CODE OPTIMIZATION: Figure out how to use shared / texture memory for dedoppler kernel

telegraphic commented 3 years ago

This one is for a GPU-minded individual.

The memory access pattern will see multiple threads trying to read the same value. This sounds like a good place to use shared or texture memory: https://developer.nvidia.com/blog/using-shared-memory-cuda-cc/ http://cuda-programming.blogspot.com/2013/02/texture-memory-in-cuda-what-is-texture.html

Here's the kernel in question:

extern "C" __global__
    __global__ void dedopplerKernel
        (const float *data, float *dedopp, int *shift, int F, int T)
        /* Each thread computes a different dedoppler sum for a given channel

         F: N_frequency channels
         T: N_time steps

         *data: Data array, (T x F) shape
         *dedopp: Dedoppler summed data, (D x F) shape
         *shift: Array of doppler corrections of length D.
                 shift is total number of channels to shift at time T
        */
        {

        // Setup thread index
        const int tid = blockIdx.x * blockDim.x + threadIdx.x;
        const int d   = blockIdx.y;   // Dedoppler trial ID
        const int D   = gridDim.y;   // Number of dedoppler trials
        // Index for output array
        const int dd_idx = d * F + tid;
        float dd_val = 0;

        int idx = 0;
        for (int t = 0; t < T; t++) {
                            // timestep    // dedoppler trial offset
            idx  = tid + (F * t)      + (shift[d] * t / T);
            if (idx < F * T && idx > 0) {
                dd_val += data[idx];
              }
              dedopp[dd_idx] = dd_val;
            }
        }

How can we speed this up when calling it from cupy? It looks like there is some support for raw kernels, but a little complex...

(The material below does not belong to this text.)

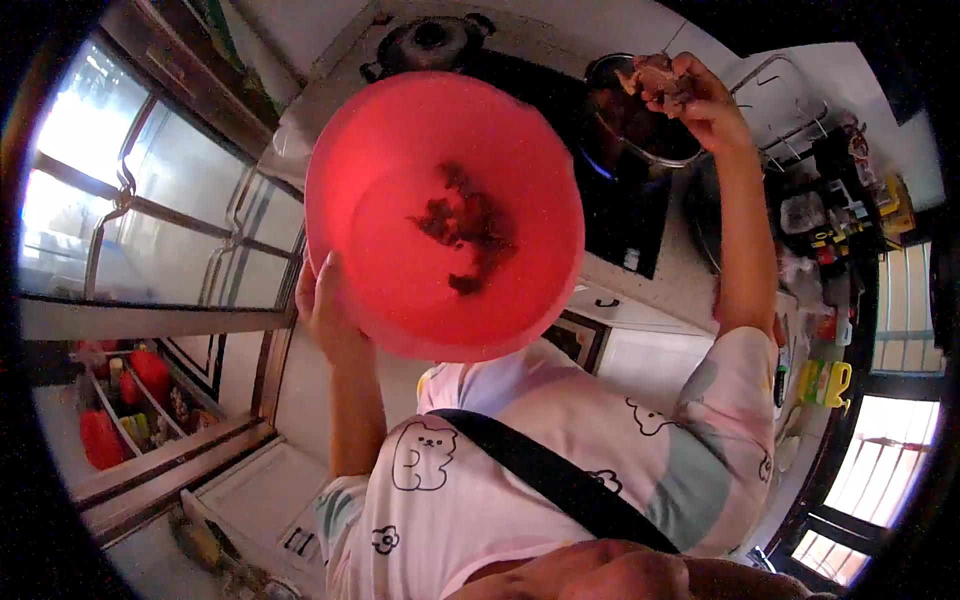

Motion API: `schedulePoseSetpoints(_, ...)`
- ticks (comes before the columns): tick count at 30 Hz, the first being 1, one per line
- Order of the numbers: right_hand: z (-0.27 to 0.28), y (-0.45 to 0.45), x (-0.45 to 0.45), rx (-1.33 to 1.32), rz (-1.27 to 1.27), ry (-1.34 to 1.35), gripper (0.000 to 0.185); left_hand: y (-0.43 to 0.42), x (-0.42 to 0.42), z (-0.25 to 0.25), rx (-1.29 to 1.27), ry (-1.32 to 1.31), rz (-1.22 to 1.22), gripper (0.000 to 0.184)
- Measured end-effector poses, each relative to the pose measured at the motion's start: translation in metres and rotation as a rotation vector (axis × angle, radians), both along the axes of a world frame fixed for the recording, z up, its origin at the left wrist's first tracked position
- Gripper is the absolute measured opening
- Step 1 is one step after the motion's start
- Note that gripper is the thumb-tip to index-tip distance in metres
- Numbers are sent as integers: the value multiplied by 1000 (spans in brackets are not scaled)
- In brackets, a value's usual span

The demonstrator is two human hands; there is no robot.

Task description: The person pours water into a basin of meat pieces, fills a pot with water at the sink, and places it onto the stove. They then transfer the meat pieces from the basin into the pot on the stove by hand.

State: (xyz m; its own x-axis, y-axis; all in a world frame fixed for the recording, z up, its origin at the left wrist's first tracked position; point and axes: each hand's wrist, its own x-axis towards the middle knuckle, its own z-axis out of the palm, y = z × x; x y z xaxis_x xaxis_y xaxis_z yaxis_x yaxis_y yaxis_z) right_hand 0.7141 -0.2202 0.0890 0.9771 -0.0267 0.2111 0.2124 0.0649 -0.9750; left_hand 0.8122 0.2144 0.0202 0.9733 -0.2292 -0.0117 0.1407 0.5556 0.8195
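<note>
My left hand (pixel 327 312) grips the rim of a large red basin (pixel 375 170) at its lower left, thumb on the inner side and fingers mostly hidden behind. Several dark reddish pieces of meat (pixel 465 220) lie in the basin, which is tilted toward me. High on the right, my right hand (pixel 712 108) is closed around a chunk of raw-looking meat (pixel 660 82). It is held above a dark pan (pixel 640 135) on the stove, and a blue flame shows at the burner below the pan.
A lidded pot (pixel 430 42) stands at the back of the black stove (pixel 640 225). A wire rack (pixel 795 125) is right of the pan, with bottles and packets along that counter. A yellow jug (pixel 825 384) stands farther right. Glass-paned windows or doors (pixel 180 165) are at left.
</note>
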Motion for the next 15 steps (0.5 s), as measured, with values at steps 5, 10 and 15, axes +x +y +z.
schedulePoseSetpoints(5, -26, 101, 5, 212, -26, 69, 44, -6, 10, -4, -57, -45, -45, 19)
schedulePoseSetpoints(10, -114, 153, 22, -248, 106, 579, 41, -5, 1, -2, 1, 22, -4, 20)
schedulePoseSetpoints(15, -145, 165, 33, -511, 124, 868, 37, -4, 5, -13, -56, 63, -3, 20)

telegraphic commented 3 years ago

A bit more context: the input data is a spectrum with shape (T x F), where T is number of timesteps (e.g. 16) and F is number of channels (e.g. 2^20).

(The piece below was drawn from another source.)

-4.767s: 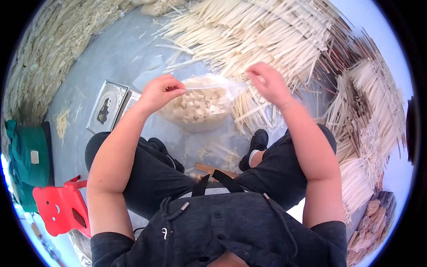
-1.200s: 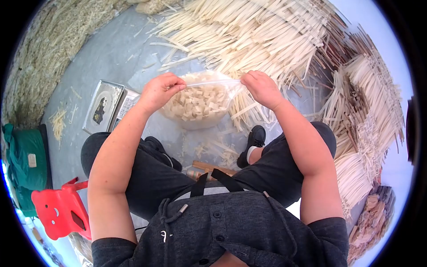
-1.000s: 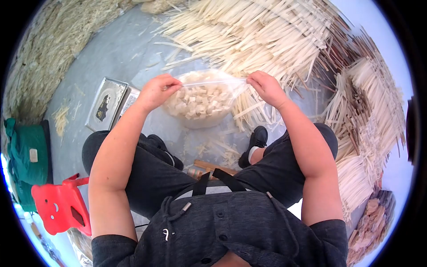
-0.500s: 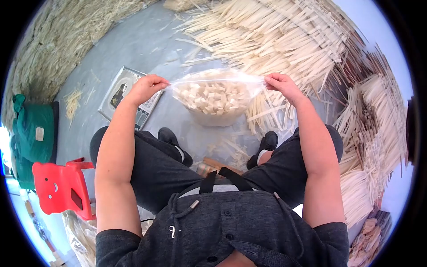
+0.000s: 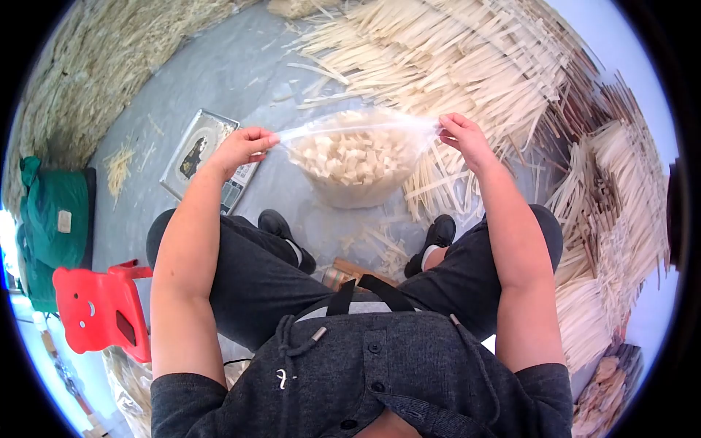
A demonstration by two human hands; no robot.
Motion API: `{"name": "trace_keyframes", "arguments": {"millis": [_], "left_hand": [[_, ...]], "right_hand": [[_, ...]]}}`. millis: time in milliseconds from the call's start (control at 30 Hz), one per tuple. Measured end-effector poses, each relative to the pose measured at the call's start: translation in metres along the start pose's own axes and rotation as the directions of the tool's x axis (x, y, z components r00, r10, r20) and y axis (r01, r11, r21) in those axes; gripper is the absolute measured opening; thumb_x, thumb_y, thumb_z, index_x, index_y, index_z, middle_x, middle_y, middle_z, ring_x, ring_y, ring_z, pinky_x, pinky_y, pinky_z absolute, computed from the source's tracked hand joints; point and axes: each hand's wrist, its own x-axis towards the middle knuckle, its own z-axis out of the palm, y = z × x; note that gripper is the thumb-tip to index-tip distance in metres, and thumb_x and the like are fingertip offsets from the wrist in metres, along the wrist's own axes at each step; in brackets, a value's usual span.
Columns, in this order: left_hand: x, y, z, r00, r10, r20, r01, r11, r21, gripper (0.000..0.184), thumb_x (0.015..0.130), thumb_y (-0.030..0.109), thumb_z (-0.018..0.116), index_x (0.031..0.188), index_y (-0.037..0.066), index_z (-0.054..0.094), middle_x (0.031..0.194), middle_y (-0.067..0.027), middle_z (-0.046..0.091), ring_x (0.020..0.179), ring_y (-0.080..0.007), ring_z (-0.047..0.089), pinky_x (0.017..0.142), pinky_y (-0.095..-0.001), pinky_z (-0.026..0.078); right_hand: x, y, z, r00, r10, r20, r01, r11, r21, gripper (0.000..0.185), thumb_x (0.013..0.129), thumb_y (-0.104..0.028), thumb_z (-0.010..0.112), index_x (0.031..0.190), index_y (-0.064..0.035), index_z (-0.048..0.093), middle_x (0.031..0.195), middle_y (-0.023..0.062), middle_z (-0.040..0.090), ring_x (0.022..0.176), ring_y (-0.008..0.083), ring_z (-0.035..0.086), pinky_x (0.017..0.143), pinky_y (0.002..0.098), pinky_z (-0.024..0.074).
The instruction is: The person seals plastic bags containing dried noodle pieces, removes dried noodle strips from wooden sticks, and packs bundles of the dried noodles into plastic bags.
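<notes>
A clear plastic bag [image 5: 350, 191] stands on the grey floor between my feet, filled with short pale flat pieces [image 5: 355, 157]. Its top edge is stretched sideways between my two hands. My left hand [image 5: 244, 148] pinches the left corner of that edge between thumb and fingers. At the opposite corner, my right hand [image 5: 465, 139] grips the plastic in the same way. Beside my left hand, a metal-framed scale [image 5: 197, 157] lies on the floor, partly covered by my hand and forearm.
Long pale strips [image 5: 453, 58] lie heaped across the back and right. A tall fibrous pile [image 5: 87, 80] lines the back left. At the left are a red chair [image 5: 95, 310] and a green bag [image 5: 58, 219]. A wooden piece [image 5: 354, 269] lies near my feet.
Both hands still hold the bag's top corners. My right hand has shifted slightly up and right, and the left hand's fingers have spread a little. The bag's top edge has tilted slightly.
</notes>
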Motion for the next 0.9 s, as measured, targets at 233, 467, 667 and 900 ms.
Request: {"name": "trace_keyframes", "arguments": {"millis": [233,467,667,900], "left_hand": [[0.006,-0.013,0.009,0.999,-0.033,-0.029,0.022,0.948,-0.318,0.019,0.09,0.031,0.065,0.099,0.013,0.063,0.097,0.005,0.06,0.096,-0.0078,0.054,0.09,-0.0294,0.046],[0.005,0.009,0.005,0.922,0.326,-0.211,-0.388,0.781,-0.49,0.012,0.094,0.02,0.059,0.098,0.009,0.06,0.096,-0.0004,0.062,0.093,-0.0117,0.058,0.091,-0.032,0.049],[0.007,0.015,0.0,0.926,0.303,-0.228,-0.375,0.652,-0.659,0.014,0.094,0.022,0.059,0.096,0.008,0.061,0.095,-0.0027,0.064,0.094,-0.013,0.06,0.088,-0.0332,0.05],[0.015,0.015,-0.006,0.96,0.211,-0.183,-0.277,0.788,-0.55,0.013,0.094,0.022,0.06,0.097,0.01,0.061,0.093,0.0006,0.063,0.091,-0.0098,0.059,0.085,-0.0284,0.049]], "right_hand": [[0.007,0.009,0.012,0.994,-0.035,-0.107,0.052,0.986,0.158,0.015,0.093,-0.024,0.06,0.09,-0.0098,0.063,0.087,-0.0001,0.065,0.08,0.01,0.061,0.078,0.0261,0.0491],[-0.003,-0.027,0.028,0.906,-0.382,-0.182,0.403,0.91,0.097,0.016,0.095,-0.017,0.057,0.091,-0.0018,0.061,0.084,0.0075,0.066,0.074,0.0149,0.066,0.072,0.0283,0.0546],[-0.006,-0.039,0.025,0.953,-0.247,-0.176,0.283,0.933,0.222,0.017,0.094,-0.018,0.059,0.093,-0.0017,0.063,0.081,0.007,0.066,0.069,0.0131,0.063,0.067,0.026,0.0531],[0.006,-0.024,0.029,0.929,-0.332,-0.164,0.343,0.939,0.04,0.016,0.092,-0.017,0.061,0.087,-0.0019,0.065,0.076,0.0028,0.063,0.067,0.0099,0.058,0.064,0.0236,0.0487]]}}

So memory access is strided, and with an offset: https://docs.nvidia.com/cuda/cuda-c-best-practices-guide/index.html#strided-accesses

The dedoppler kernel is not the main bottleneck in the code, but would be nice to understand how much faster it could go.

luigifcruz commented 3 years ago

A lot has changed since the Maxwell architecture. I'm not sure if storing data inside the texture memory would pay off in this use case. From my understanding, the main advantage of using this alternative memory is to free up bandwidth from the compute memory. This also might introduce an overhead of copying data from the CPU-mapped memory to texel memory. Shared memory appears to be a better alternative in this case.

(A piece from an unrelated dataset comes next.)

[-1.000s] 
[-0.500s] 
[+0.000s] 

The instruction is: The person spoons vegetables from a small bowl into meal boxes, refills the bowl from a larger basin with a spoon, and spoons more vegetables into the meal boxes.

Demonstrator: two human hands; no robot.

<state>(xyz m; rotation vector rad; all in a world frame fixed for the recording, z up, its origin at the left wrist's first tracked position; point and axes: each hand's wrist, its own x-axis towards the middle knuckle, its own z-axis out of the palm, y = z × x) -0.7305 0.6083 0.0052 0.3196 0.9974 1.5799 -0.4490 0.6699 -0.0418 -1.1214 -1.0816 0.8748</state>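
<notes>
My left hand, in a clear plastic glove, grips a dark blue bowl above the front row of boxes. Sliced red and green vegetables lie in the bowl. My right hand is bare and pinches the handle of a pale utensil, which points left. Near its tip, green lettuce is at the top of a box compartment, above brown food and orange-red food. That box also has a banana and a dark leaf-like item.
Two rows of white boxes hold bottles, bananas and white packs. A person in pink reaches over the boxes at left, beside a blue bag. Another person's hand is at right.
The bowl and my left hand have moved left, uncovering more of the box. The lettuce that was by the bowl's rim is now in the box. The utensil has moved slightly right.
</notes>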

david-macmahon commented 3 years ago

AFAIK, main benefit of mapping through a texture object is (was?) that one can take advantage of a "free" conversion from 8 or 16 bit signed integer to 32-bit float. This reduces memory usage and is (presumably?) faster than a cast instruction, but it imposes some limits on input array size.

luigifcruz commented 3 years ago

I found this paper explaining the method they use to implement de-dispersion on the GPU. They mention the texture memory on "Fermi" and "Pre-Fermi" GPUs. This is of course outdated but might be useful.

On pre-Fermi GPU hardware, the use of texture memory resulted in a speed-up of around 5× compared to using plain device memory, highlighting the importance of understanding the details of an algorithm’s memory access patterns when using these architectures. With the advent of Fermi-class GPUs, however, the situation has improved significantly. These devices contain an L1 cache that provides many of the advantages of using texture memory without having to explicitly refer to a special memory area. Using texture memory on Fermi-class GPUs was slightly slower than using plain device memory (with L1 cache enabled), as suggested in the CUDA programming guide.

I think the only way to know for sure which is the best memory topology is thru benchmarking.

luigifcruz commented 3 years ago

@david-macmahon This is a very interesting use case. I didn't know about it!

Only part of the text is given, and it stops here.